Ироническая улыбка ощущается и в словах Гоголя о том, что Афанасий Иванович в молодости «увез довольно ловко Пульхерию Ивановну, которую родственники не хотели отдать за него». Однако литература, так же как и жизнь той поры, дает не только иронические варианты этого конфликта. Вспомним драматическую историю попытки соблазнения и похищения Наташи Ростовой Анатолем Курагиным. Развернутую картину подобного похищения дает Пушкин в «Метели». Здесь перед нами со всеми подробностями — ритуал романтического похищения. Любовь небогатого помещика Владимира к его соседке встречает запрет со стороны ее родителей. Все дальнейшие поступки молодых людей развиваются по канонам прочитанных ими романов. «Владимир Николаевич в каждом письме умолял ее предаться ему, венчаться тайно, скрываться несколько времени, броситься потом к ногам родителей, которые конечно будут тронуты наконец героическим постоянством и несчастьем любовников и скажут им непременно: „Дети! придите в наши объятия"». Героиня решается бежать, написав родителям трогательное письмо, запечатанное «тульскою печаткою, на которой изображены были два пылающих сердца с приличной надписью». Далее Пушкин с протокольной точностью описывает весь ритуал подготовки тайного брака и похищения: «Целый день Владимир был в разъезде. Утром был он у жадринского священника; насилу с ним уговорился; потом поехал искать свидетелей между соседними помещиками. Первый, к кому явился он, отставной сорокалетний корнет Дравин, согласился с охотою. Это приключение, уверял он, напоминало ему прежнее время и гусарские проказы <...> Тотчас после обеда явился землемер Шмит в усах и шпорах и сын капитан-исправника, мальчик лет шестнадцати, недавно поступивший в уланы. Они не только приняли предложение Владимира, но даже клялись ему в готовности жертвовать для него жизнию. Владимир обнял их с восторгом... ». Весь тон пушкинского изложения воспроизводит книжность и литературно-романтический характер самой ситуации.
Семейные отношения в крепостном быту неотделимы были от отношений помещика и крестьянки. От Карамзина до Гончарова это обязательный фон, вне которого делаются непонятными и отношения мужа и жены.
Одним из проявлений странностей быта этой эпохи были крепостные гаремы. Крепостной гарем не имел корней в допетровских обычаях. И хотя в дальнейшем критики крепостного права склонны были видеть здесь порождение «старинных нравов», крепостной гарем сделался возможным только в результате того уродливого развития крепостничества, которое сложилось в XVIII — начале XIX века.
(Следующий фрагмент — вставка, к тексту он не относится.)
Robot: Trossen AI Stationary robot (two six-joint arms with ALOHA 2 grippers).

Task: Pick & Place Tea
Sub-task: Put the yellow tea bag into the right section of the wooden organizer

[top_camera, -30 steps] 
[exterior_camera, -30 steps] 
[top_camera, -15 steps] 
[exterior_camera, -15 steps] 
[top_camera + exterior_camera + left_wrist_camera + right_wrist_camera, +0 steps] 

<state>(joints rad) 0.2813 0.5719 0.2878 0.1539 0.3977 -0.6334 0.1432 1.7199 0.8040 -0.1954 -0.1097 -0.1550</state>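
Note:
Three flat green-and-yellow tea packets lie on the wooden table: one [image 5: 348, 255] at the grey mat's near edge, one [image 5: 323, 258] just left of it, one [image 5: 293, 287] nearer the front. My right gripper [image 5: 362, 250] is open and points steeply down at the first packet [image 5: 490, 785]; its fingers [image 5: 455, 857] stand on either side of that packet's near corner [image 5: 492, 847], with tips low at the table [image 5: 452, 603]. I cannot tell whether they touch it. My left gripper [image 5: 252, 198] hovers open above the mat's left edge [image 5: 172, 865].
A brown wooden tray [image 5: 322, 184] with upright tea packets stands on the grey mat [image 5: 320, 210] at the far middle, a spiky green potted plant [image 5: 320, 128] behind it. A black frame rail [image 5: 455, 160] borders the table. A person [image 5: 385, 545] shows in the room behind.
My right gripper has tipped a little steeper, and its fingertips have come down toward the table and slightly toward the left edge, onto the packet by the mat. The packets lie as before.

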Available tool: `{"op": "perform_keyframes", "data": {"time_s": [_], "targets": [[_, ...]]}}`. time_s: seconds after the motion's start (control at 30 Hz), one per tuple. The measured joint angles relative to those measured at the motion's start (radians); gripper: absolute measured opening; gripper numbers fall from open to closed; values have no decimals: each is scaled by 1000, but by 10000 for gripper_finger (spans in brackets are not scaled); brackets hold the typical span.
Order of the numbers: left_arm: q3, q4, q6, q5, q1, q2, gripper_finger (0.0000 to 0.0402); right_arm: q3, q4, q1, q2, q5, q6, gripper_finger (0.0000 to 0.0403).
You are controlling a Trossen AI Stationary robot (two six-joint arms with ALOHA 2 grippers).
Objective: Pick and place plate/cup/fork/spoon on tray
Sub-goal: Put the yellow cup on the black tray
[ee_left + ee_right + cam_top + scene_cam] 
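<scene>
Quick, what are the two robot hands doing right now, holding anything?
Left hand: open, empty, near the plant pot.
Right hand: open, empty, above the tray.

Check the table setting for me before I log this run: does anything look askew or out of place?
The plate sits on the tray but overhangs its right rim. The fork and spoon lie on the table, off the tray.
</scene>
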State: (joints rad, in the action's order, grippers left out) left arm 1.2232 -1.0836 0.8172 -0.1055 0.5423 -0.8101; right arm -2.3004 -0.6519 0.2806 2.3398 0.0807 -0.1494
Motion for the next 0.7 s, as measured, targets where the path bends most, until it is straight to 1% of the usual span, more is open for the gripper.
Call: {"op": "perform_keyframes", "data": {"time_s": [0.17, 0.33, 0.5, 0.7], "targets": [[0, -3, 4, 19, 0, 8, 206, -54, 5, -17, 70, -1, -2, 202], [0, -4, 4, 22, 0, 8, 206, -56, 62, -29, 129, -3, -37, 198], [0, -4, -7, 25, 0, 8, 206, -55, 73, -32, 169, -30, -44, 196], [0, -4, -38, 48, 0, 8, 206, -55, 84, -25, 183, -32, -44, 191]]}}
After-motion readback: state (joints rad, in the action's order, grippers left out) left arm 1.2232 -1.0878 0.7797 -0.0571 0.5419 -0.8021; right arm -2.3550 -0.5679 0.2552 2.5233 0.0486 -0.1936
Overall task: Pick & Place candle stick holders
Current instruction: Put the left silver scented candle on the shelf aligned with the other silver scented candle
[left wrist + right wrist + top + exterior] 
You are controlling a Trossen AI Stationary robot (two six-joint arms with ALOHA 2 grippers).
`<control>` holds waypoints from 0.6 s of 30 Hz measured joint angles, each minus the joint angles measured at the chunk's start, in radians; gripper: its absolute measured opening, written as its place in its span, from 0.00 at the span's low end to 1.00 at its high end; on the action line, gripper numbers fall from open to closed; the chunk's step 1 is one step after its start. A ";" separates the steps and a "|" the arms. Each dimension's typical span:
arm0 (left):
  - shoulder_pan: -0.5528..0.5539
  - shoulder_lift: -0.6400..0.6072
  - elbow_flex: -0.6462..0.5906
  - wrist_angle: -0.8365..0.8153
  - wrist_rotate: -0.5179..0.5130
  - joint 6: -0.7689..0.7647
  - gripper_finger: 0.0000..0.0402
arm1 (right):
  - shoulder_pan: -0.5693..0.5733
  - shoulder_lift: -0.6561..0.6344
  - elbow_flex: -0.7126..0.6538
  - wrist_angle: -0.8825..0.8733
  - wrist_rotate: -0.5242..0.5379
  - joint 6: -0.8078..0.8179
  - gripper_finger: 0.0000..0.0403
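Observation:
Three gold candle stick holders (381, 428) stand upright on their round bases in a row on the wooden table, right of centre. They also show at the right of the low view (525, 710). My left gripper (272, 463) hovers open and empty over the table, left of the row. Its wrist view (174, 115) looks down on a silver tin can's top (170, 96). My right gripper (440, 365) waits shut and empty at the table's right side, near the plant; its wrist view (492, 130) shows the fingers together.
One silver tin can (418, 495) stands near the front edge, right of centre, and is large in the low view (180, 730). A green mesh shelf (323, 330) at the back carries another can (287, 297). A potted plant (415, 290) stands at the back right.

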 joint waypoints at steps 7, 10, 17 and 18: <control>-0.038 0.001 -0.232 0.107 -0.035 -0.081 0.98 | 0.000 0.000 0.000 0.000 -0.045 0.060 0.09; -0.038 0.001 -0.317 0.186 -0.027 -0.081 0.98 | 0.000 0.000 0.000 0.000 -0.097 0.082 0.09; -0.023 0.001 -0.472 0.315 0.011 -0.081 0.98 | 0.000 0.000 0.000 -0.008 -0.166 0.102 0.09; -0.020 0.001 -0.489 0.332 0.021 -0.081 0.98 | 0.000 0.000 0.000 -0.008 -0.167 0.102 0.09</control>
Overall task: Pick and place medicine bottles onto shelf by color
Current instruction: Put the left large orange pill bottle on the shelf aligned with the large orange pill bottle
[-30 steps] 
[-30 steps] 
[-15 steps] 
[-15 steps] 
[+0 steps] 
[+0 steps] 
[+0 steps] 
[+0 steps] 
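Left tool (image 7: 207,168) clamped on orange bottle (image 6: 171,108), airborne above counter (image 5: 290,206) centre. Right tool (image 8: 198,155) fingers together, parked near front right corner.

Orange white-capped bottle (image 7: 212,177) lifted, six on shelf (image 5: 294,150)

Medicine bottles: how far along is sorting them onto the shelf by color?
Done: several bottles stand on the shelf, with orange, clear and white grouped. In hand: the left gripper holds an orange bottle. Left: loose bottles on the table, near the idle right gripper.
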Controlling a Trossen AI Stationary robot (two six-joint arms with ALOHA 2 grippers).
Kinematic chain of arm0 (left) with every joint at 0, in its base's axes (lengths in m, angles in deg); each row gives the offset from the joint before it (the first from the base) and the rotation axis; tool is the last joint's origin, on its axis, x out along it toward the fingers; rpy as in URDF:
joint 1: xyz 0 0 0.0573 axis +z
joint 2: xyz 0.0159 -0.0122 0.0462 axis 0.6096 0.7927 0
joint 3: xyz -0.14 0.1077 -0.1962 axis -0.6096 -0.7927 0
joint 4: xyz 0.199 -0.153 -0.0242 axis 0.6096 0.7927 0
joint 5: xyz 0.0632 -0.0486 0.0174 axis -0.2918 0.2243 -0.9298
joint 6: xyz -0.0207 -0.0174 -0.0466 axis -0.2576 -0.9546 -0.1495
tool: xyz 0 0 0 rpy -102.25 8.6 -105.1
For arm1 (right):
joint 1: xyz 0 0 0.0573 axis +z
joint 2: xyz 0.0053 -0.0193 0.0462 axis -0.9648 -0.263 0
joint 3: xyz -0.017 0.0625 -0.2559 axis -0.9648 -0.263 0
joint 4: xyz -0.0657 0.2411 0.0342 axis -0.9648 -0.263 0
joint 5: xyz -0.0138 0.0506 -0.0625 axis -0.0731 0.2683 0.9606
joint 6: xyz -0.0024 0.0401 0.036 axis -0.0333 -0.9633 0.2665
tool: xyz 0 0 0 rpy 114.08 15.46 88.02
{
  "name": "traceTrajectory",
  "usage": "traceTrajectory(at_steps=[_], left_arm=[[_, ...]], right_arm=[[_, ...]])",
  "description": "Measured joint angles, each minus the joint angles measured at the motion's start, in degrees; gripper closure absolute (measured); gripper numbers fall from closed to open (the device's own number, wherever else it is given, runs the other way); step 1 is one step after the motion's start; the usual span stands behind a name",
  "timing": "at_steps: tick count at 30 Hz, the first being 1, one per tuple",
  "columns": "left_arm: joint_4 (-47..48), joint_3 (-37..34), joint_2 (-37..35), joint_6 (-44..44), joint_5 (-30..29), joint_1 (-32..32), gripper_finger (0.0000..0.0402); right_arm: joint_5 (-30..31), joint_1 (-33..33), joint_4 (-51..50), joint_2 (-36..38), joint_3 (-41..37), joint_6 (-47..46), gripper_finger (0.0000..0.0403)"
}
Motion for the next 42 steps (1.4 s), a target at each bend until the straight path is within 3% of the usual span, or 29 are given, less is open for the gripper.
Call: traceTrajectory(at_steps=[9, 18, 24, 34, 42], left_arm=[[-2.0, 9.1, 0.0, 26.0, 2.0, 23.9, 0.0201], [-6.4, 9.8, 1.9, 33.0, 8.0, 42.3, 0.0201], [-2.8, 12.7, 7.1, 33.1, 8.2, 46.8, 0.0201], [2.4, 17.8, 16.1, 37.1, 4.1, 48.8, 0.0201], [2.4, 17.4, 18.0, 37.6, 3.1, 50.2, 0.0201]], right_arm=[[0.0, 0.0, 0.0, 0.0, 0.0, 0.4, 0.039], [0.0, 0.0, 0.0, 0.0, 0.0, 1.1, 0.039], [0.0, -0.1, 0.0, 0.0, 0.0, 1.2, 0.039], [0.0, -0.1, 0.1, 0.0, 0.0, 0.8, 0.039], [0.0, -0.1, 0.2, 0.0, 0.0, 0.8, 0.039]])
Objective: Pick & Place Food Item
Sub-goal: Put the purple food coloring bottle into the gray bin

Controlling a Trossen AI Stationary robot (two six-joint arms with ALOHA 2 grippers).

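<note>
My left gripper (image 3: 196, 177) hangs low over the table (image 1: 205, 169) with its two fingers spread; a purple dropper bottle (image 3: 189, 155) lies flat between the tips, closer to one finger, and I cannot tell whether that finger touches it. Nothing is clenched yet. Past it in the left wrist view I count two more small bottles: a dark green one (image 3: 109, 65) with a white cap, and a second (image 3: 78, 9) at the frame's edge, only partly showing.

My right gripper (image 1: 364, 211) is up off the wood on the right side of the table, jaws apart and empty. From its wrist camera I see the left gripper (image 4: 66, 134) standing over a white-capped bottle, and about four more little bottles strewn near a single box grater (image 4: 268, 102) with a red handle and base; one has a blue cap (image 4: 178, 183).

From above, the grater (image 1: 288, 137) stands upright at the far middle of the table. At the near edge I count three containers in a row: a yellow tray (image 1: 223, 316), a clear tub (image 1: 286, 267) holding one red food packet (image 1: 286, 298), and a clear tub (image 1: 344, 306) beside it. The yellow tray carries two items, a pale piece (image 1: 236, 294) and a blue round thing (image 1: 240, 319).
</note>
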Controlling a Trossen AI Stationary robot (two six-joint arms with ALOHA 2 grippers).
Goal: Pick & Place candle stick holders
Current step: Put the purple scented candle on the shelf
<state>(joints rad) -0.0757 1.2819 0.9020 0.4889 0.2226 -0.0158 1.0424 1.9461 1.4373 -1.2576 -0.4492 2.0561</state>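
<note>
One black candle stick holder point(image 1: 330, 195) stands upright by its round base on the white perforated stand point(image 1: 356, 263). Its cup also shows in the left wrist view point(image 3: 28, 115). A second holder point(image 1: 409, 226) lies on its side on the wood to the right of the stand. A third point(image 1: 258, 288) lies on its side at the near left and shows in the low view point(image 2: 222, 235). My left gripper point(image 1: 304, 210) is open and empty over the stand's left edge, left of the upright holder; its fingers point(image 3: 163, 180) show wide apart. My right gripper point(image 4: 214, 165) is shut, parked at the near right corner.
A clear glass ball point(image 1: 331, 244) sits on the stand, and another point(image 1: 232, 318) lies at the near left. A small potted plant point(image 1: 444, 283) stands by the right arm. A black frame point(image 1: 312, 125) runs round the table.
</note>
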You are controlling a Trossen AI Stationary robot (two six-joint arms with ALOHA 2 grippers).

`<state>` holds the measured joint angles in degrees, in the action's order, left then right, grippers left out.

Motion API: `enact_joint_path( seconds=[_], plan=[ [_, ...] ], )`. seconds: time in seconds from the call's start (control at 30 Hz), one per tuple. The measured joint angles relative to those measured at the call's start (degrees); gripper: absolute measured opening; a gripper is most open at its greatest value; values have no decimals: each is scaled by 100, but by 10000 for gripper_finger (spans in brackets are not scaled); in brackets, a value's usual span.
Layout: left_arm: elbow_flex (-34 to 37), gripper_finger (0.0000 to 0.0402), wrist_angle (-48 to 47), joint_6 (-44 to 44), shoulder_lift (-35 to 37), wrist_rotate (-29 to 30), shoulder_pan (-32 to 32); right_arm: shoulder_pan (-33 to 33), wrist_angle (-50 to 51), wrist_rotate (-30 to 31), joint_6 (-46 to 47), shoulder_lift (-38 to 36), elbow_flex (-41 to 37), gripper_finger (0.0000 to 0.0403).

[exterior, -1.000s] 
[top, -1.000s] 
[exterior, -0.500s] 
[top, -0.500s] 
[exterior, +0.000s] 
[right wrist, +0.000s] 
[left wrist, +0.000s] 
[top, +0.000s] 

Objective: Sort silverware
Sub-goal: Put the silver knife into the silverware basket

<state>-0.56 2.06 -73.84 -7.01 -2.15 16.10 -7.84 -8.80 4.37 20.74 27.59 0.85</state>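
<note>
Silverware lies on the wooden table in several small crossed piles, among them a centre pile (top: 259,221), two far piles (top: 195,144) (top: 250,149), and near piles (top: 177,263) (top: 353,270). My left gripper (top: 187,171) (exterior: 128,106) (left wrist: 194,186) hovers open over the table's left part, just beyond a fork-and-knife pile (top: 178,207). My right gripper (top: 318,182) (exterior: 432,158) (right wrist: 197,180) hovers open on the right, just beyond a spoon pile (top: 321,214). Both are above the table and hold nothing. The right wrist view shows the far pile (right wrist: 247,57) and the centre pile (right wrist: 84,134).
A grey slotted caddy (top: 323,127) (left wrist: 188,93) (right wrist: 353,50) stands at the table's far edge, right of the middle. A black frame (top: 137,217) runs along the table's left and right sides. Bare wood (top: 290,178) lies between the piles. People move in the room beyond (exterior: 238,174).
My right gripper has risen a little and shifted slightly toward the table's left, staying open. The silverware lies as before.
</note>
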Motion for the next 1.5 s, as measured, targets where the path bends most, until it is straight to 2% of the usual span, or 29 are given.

Описание, которое находим, например, в мемуарах Я. М. Неверова, создает характерную и вместе с тем поразительную картину. Крепостные девушки содержатся в гареме, созданном помещиком П. А. Кошкаревым. Девушки поставляются в барский дом из числа крепостных. Здесь их строго изолируют от мужского общества: даже лакеи не допускаются в их половину. Не только в церковь, но и в уборную их сопровождает специально приставленная баба. При этом все девушки обучены чтению и письму, а некоторые французскому языку. Мемуарист, бывший тогда ребенком, вспоминает: «Главною моею учительницею, вероятно, была добрая Настасья, потому что я в особенности помню, что она постоянно привлекала меня к себе рассказами о прочитанных ею книгах и что от нее я впервые услыхал стихи Пушкина и со слов ее наизусть выучил „Бахчисарайский фонтан", и впоследствии я завел у себя целую тетрадь стихотворений Пушкина же и Жуковского. Вообще, девушки все были очень развиты: они были прекрасно одеты и получали — как и мужская прислуга — ежемесячное жалованье и денежные подарки к праздничным дням. Одевались же все, конечно, не в национальное, но в общеевропейское платье»24. Несмотря на то, что владелец гарема достиг семидесятилетия, неприкосновенность его наложниц охранялась очень сурово. Тот же мемуарист описывает зверскую расправу как с беглянкой, попытавшейся скрыться из гарема, так и с ее возлюбленным. Случай этот не был единственным. Анекдотическая история 1812 года рассказывает, как во время знаменитой встречи в Москве Александра I с дворянами и купцами один помещик в пылу патриотического порыва воскликнул, обращаясь к Александру I, кладя свой гарем на алтарь отечества: «Государь, всех, всех бери, и Наташку, и Машку, и Парашу!»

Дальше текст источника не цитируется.